## Work request
Your answer must be a single number: the count of lines in the entries below that hold "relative".

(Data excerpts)
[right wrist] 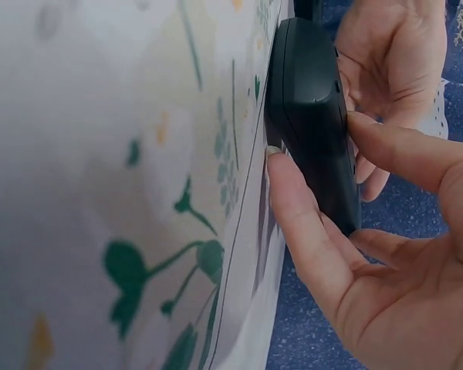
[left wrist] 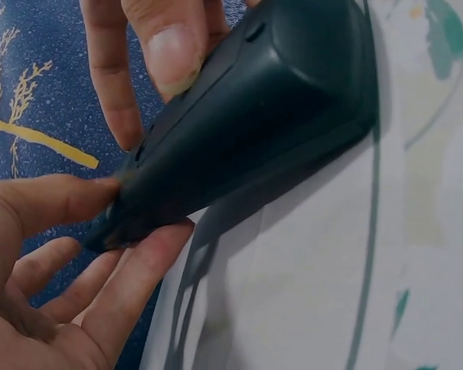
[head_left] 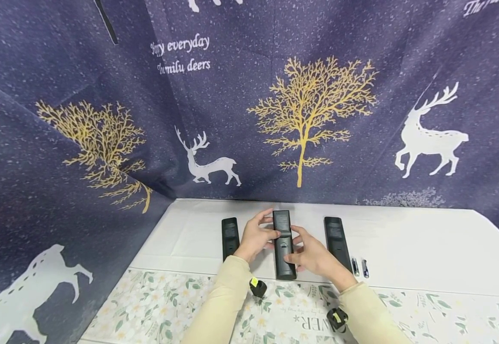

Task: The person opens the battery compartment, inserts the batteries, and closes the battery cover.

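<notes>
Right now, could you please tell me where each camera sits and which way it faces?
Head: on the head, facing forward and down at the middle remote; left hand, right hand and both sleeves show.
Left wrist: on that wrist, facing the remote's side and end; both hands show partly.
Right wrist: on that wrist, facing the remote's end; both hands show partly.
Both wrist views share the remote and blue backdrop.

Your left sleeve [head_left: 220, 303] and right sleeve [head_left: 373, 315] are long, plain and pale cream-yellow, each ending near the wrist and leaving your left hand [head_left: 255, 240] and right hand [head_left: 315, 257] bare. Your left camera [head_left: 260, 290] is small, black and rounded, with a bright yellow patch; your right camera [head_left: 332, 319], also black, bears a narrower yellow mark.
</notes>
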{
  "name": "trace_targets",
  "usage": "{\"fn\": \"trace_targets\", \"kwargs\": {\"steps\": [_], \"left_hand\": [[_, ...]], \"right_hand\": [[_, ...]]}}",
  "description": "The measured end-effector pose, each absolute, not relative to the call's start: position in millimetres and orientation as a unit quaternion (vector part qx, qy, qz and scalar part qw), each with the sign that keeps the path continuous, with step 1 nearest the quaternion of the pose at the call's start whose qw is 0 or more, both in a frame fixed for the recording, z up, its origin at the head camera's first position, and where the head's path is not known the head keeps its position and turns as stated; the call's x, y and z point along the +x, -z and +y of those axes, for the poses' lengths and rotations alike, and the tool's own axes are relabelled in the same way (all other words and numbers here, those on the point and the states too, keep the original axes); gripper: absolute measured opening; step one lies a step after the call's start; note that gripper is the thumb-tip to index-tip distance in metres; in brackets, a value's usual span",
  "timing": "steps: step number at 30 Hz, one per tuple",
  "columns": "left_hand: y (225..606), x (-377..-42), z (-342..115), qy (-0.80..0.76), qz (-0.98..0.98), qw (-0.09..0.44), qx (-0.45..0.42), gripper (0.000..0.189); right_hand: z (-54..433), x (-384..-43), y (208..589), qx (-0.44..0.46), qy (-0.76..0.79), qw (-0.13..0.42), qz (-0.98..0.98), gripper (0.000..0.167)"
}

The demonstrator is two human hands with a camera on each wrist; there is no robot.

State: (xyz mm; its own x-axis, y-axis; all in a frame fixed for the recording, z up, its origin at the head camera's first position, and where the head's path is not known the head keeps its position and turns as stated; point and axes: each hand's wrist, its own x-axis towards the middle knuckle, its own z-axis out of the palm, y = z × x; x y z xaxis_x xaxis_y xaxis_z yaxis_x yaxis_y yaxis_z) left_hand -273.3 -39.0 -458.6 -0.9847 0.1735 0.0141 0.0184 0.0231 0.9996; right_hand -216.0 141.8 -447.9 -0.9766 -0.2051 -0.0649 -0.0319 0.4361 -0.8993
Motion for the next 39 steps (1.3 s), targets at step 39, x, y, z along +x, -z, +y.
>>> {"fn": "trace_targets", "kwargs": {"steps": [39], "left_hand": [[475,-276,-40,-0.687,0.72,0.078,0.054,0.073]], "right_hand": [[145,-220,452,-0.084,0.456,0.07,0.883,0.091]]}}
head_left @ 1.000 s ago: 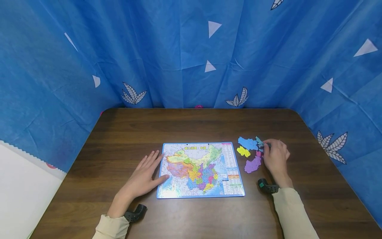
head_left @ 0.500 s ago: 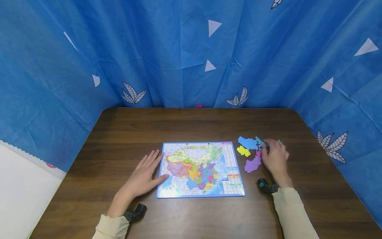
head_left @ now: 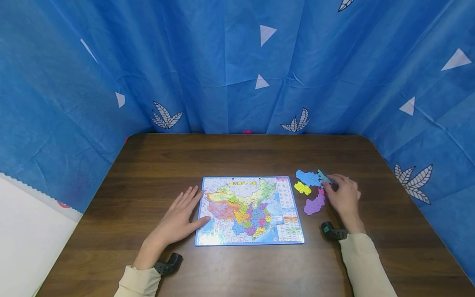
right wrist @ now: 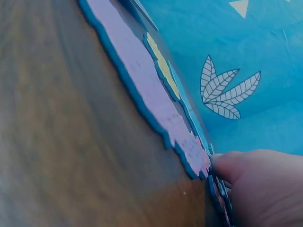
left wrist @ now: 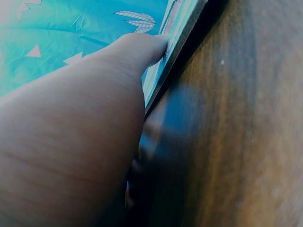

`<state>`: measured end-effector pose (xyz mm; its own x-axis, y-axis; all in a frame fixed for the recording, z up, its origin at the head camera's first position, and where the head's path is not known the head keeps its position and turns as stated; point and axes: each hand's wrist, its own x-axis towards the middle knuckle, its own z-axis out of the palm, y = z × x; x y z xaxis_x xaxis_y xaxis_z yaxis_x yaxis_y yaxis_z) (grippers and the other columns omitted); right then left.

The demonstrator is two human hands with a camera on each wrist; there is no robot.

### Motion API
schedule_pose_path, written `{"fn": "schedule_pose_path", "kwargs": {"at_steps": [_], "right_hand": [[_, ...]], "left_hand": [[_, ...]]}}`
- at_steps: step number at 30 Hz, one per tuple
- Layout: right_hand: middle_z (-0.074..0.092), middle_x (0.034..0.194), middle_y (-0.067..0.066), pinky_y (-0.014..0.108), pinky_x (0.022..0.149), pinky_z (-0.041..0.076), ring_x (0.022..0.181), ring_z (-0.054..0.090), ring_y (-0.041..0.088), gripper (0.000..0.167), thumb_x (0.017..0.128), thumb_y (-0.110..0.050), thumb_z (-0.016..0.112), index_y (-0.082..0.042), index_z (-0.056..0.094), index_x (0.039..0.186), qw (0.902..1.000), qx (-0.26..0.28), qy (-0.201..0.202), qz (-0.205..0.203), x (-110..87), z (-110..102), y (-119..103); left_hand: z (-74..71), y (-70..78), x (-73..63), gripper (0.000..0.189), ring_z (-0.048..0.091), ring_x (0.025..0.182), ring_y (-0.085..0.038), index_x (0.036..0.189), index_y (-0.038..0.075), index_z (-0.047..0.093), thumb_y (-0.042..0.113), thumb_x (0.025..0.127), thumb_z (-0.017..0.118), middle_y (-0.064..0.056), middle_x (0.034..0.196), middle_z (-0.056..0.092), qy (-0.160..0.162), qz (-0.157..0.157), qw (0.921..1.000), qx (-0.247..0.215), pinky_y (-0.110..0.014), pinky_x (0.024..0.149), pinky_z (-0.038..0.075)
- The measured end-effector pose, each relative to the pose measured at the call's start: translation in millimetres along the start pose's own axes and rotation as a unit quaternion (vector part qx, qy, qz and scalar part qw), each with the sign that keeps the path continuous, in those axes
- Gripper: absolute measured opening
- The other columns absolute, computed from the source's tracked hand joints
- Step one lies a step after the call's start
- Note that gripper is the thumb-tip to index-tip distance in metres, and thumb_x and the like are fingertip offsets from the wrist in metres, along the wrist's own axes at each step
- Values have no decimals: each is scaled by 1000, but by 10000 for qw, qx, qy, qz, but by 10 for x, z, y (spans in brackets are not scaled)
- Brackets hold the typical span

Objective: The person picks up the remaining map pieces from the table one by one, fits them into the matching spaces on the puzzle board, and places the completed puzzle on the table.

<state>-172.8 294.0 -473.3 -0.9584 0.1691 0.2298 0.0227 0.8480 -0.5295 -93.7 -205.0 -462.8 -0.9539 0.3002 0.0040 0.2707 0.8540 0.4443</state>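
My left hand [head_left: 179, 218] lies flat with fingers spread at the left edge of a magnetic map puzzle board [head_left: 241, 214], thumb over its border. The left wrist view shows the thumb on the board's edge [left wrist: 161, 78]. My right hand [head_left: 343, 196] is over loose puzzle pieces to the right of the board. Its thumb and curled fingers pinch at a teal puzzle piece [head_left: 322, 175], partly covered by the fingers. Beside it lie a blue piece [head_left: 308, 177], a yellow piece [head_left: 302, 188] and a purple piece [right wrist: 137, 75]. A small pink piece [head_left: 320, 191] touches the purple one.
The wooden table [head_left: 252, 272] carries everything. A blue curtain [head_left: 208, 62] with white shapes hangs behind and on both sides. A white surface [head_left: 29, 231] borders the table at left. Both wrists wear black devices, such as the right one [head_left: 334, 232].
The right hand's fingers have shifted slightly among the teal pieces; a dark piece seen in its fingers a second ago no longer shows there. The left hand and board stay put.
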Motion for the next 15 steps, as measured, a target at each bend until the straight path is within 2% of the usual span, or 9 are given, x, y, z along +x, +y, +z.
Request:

## Solution for this task
2